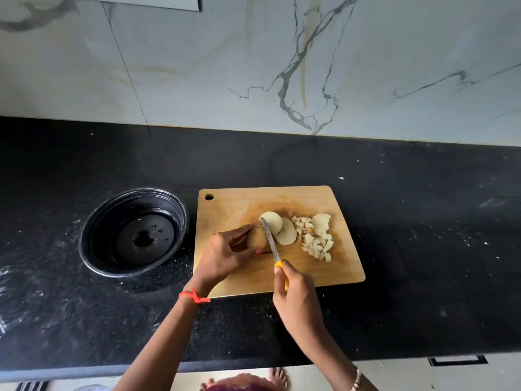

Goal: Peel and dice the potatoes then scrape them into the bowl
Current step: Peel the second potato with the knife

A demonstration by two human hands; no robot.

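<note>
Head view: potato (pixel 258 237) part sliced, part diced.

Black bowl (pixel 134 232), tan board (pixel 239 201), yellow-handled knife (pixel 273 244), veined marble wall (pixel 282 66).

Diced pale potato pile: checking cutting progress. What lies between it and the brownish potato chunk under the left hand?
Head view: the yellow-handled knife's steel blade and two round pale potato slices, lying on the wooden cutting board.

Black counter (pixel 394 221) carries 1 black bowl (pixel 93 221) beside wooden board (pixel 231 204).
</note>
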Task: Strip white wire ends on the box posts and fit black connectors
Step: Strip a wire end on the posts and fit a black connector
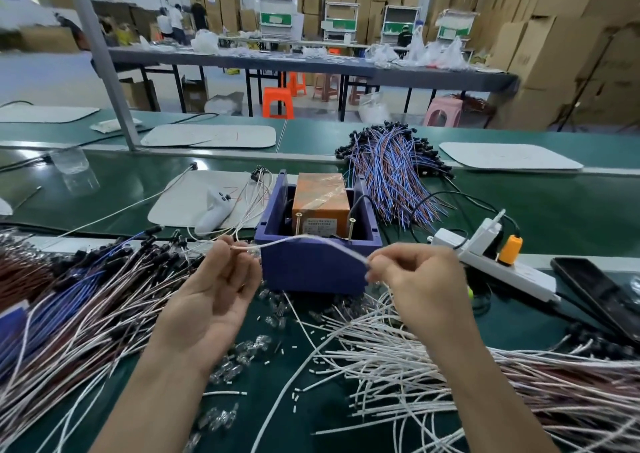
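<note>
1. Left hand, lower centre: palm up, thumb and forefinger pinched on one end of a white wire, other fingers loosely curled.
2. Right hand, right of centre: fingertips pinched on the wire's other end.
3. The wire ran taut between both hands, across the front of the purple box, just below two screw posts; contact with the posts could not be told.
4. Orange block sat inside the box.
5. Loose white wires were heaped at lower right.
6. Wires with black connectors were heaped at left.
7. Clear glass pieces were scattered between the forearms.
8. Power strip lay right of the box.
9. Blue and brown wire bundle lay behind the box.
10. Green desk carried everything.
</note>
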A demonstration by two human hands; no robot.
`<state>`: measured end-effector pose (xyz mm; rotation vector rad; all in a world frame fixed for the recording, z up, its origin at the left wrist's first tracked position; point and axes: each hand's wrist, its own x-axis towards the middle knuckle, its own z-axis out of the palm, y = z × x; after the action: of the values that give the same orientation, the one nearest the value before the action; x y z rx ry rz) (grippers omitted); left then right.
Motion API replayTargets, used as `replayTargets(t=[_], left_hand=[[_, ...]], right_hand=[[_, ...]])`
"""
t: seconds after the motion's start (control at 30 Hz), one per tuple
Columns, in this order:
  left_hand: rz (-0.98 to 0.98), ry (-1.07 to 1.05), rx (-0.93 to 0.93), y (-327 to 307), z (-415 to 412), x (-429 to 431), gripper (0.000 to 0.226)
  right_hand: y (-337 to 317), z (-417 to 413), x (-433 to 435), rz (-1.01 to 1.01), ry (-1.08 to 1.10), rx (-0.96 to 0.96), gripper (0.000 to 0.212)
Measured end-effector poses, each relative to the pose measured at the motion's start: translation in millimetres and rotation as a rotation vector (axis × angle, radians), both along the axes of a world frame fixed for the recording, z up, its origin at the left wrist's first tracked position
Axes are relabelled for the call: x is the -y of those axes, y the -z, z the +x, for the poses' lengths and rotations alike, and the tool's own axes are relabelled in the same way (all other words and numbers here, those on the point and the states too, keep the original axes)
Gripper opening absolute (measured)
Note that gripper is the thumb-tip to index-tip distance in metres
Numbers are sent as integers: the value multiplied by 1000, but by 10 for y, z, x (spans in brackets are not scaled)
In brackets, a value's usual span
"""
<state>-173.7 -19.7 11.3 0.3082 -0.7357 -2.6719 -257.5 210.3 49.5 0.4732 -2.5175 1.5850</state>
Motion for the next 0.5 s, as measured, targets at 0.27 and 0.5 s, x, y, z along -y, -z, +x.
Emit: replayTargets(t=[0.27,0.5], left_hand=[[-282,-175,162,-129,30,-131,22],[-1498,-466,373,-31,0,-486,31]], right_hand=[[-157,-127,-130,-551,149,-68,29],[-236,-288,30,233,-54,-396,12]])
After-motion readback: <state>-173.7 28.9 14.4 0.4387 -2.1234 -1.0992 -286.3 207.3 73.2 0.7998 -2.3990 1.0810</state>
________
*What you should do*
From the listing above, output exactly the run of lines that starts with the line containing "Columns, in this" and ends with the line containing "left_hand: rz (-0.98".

*Final answer*
Columns, in this order:
  left_hand: rz (-0.98 to 0.98), ry (-1.07 to 1.05), rx (-0.93 to 0.93), y (-327 to 307), z (-415 to 412), x (-429 to 431), gripper (0.000 to 0.226)

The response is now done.